The next model in Volkswagen’s crossover offensive is the brand-new, second-generation Tiguan. The soft-roader was unveiled during a private event held ahead of its public debut at the Detroit Auto Show.
The U.S.-spec 2018 Tiguan is closely related to the model sold in Europe. Both crossovers ride on Volkswagen’s modular MQB platform, but the version we’re getting here is 10.7 inches longer than the outgoing, first-generation Tiguan. The extra sheet metal gives it 57 percent more trunk space than its predecessor, and it clears up enough room for sliding second-row seats and an available third-row bench.
The new Tiguan’s front end is defined by a sharp, understated look that’s unmistakably Volkswagen. The design is characterized by sharp headlights underlined by LED daytime running lights, and a horizontal grille with three chromed slats. It’s not a full-on off-roader, but it nonetheless offers a respectable 26-degree approach angle. A roof-mounted spoiler adds a sporty touch to the overall look.
The cabin is more upscale than before, and it reflects the Wolfsburg-based automaker’s recent push toward more tech-focused cars.
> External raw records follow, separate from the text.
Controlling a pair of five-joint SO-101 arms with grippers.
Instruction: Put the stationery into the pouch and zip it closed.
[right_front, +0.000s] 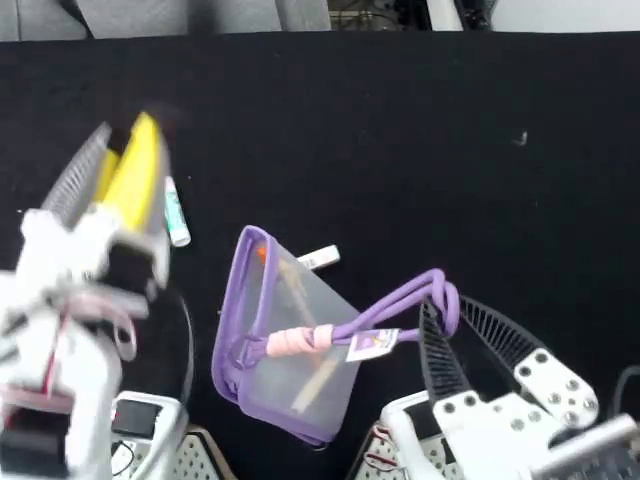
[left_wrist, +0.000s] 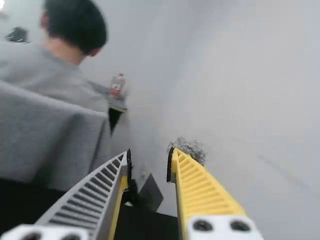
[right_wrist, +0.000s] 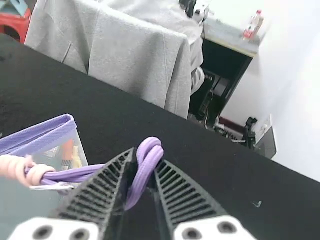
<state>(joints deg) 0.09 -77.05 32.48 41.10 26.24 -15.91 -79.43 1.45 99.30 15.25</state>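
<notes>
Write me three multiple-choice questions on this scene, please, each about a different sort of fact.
1. Where is the white-and-green tube? A) inside the pouch B) on the table outside the pouch C) on a chair
2. What colour is the pouch's trim? A) red B) purple C) yellow
3. The right pincer is: A) open and empty B) shut on a pencil C) shut on the purple cord
Answers: 1 B, it lies on bare table; 2 B, purple edging shows; 3 C, the cord's loop is pinched between its fingers.

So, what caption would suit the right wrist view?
Black right tool clamps the purple cord of the clear pouch.
</notes>
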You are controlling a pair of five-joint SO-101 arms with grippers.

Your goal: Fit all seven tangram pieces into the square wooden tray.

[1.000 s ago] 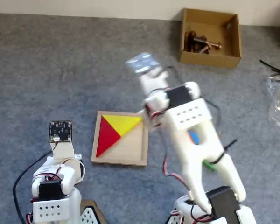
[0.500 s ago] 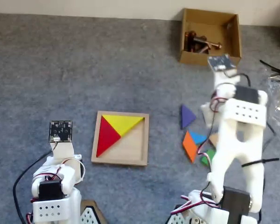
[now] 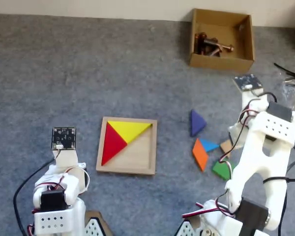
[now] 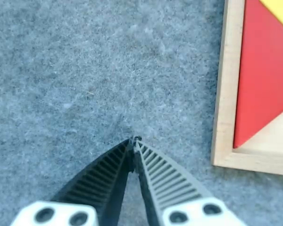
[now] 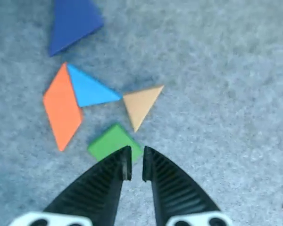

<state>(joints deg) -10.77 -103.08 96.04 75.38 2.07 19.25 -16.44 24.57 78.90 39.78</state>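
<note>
The square wooden tray [image 3: 148,147] holds a yellow triangle [image 3: 129,129] and a red triangle [image 3: 112,142]. To its right on the carpet lie a dark blue triangle [image 3: 196,122], an orange parallelogram [image 3: 200,154], a light blue triangle [image 3: 209,145], a tan triangle [image 3: 226,146] and a green square [image 3: 220,169]. My right gripper [image 5: 135,165] hangs just over the green square [image 5: 114,140], open by a narrow gap and holding nothing. Left of the tray's edge [image 4: 225,84], my left gripper [image 4: 133,140] is shut and empty above bare carpet.
A cardboard box [image 3: 221,58] with metal parts stands at the back right. Cables and a plastic bag [image 3: 294,105] lie at the right edge. The right arm [image 3: 265,142] stands over the carpet beside the loose pieces.
The right arm swung from above the tray's right edge over to the loose pieces and lowered there. The left arm kept still.
</note>
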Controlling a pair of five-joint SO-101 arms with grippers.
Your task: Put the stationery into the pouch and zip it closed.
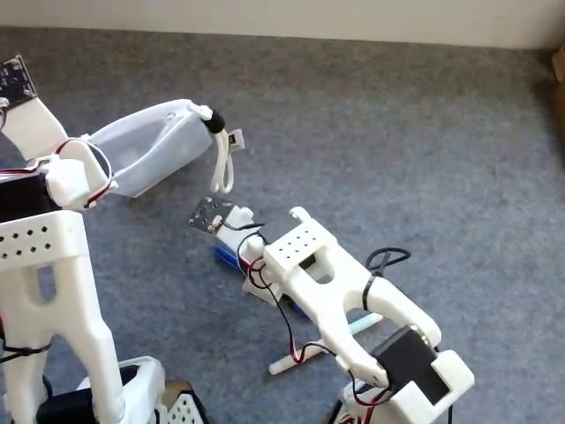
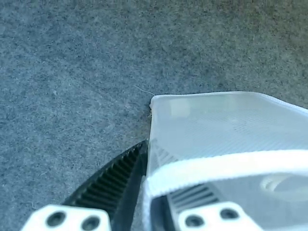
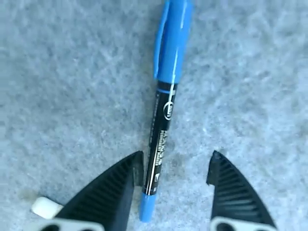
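A blue-capped, black-barrelled pen (image 3: 163, 120) lies on carpet (image 1: 424, 132) at frame centre, between the right gripper's (image 3: 175, 166) wide fingers. Upper left, the left gripper (image 2: 156, 168) clamps a translucent white pouch (image 1: 154, 150)

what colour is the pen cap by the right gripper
Blue; the pen cap shows best in the right wrist view.

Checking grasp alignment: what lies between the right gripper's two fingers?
The blue marker, on grey carpet, inside the open right gripper, in the right wrist view.
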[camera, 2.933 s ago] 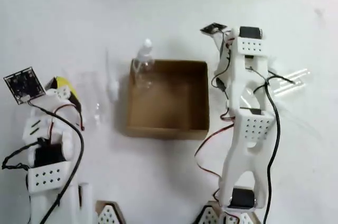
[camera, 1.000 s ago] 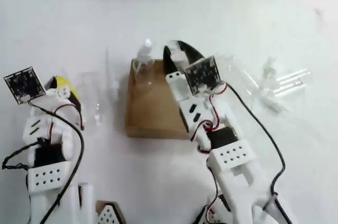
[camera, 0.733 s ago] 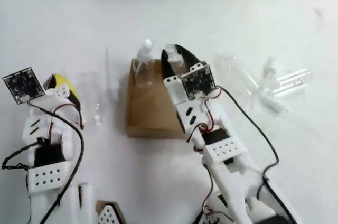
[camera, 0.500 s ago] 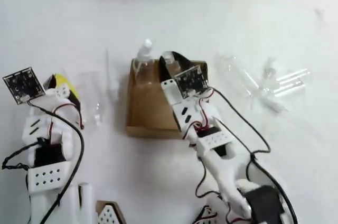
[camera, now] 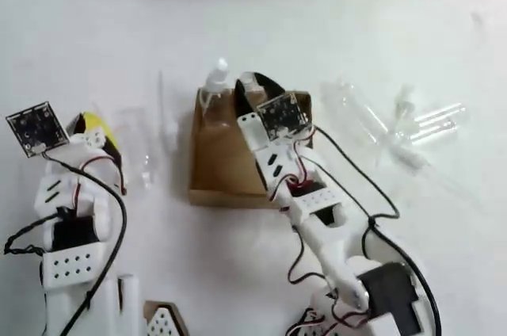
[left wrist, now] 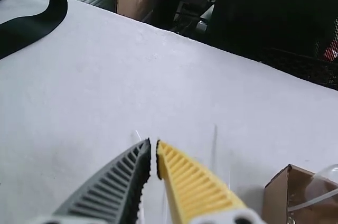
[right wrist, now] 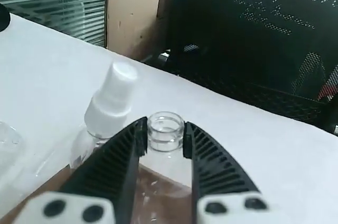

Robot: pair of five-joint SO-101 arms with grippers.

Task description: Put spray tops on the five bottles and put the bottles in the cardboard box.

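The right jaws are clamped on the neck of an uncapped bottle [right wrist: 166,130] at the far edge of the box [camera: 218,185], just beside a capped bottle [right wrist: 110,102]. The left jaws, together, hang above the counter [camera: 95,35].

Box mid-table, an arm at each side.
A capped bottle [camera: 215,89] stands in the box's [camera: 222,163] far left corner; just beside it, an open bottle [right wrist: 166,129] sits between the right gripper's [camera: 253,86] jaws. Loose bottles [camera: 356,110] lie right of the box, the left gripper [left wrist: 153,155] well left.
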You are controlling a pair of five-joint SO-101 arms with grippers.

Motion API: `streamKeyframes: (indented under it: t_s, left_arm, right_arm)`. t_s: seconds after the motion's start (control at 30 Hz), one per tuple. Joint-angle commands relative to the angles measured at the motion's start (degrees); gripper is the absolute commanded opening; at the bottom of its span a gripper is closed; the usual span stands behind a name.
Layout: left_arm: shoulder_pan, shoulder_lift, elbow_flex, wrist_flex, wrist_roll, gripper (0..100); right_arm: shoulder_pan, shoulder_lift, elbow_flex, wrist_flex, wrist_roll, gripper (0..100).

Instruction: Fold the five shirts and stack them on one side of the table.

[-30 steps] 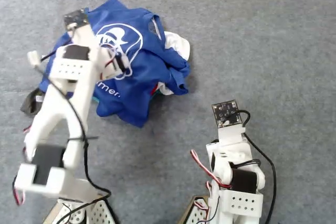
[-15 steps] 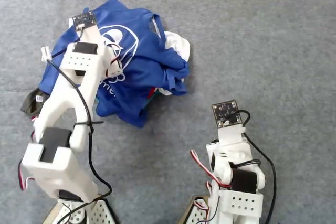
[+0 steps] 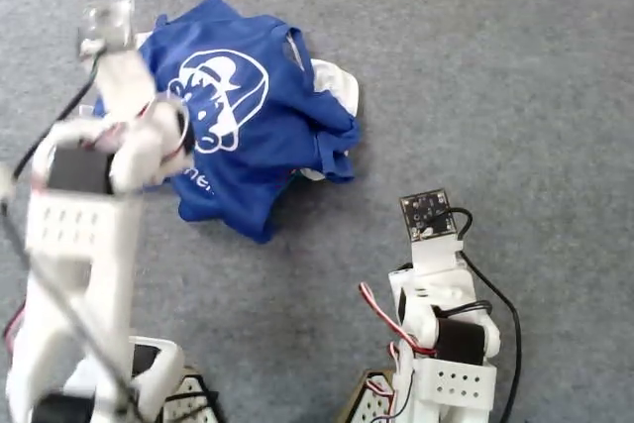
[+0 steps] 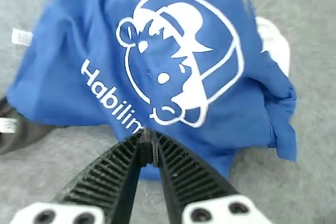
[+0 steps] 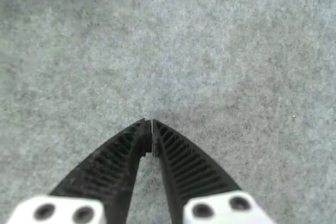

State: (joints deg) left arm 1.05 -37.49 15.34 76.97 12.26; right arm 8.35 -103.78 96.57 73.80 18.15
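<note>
The left gripper (image 4: 148,139) is hovering above the blue shirt (image 4: 73,35), jaws clenched empty. The right gripper (image 5: 151,129) is hanging over the desk (image 5: 236,51), jaws clenched too. The shirt, showing white lettering and a cartoon face, is lying crumpled far left.

Both arms I'm driving are white printed plastic. My left arm (image 3: 74,235) has blocky shells with rows of small round holes and a black servo body set into one link. Red, white and black wires (image 3: 166,114) loop beside its joints. My right arm (image 3: 436,289) is the same build, with a black servo, a thick black cable (image 3: 500,314) curving down its side, and a small dark circuit board (image 3: 428,213) on top. The left tool (image 4: 148,148) and right tool (image 5: 151,139) each have two black, ribbed, tapering fingers (image 4: 110,171) on white mounts with dark screw holes.
</note>
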Motion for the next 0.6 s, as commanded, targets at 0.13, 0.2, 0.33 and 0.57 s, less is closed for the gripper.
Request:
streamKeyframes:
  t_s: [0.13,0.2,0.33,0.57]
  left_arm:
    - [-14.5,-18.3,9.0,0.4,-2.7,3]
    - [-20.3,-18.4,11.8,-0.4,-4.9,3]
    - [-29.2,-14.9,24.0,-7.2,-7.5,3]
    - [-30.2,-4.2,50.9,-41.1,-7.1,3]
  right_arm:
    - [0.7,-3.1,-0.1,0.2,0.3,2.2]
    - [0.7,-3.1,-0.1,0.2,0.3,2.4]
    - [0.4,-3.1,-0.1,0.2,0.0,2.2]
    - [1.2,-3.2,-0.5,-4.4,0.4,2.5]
The Tiguan is available with a fully configurable digital instrument cluster — a feature that trickled down from the Audi lineup — and with the latest generation of Volkswagen’s touch-screen-based Car-Net infotainment system. The software is compatible with Android Auto, Apple CarPlay, and MirrorLink.
A rearview camera comes standard regardless of trim level. Safety-conscious buyers can upgrade the Tiguan with a long list of electronic driving aids that includes adaptive cruise control, forward collision warning, autonomous emergency braking, blind spot monitoring, and lane keeping assist. Finally, a class-exclusive automatic post-collision braking system instantly applies the brakes in the event of a crash to prevent secondary collisions.
At launch, the Tiguan’s only engine will be a 2.0-liter four-cylinder that’s both turbocharged and direct-injected. It delivers 184 horsepower and 221 pound-feet of torque. Front-wheel drive and an automatic transmission come standard, and Volkswagen’s 4Matic all-wheel drive system is available at an extra cost. It’s unclear at this point whether additional engines will join the lineup later in the production run.
Built in Puebla, Mexico, the 2018 Volkswagen Tiguan will go on sale in the coming months. Pricing information hasn’t been announced yet, but Volkswagen North America boss Hinrich Woebcken promises the model will be priced “very competitively.”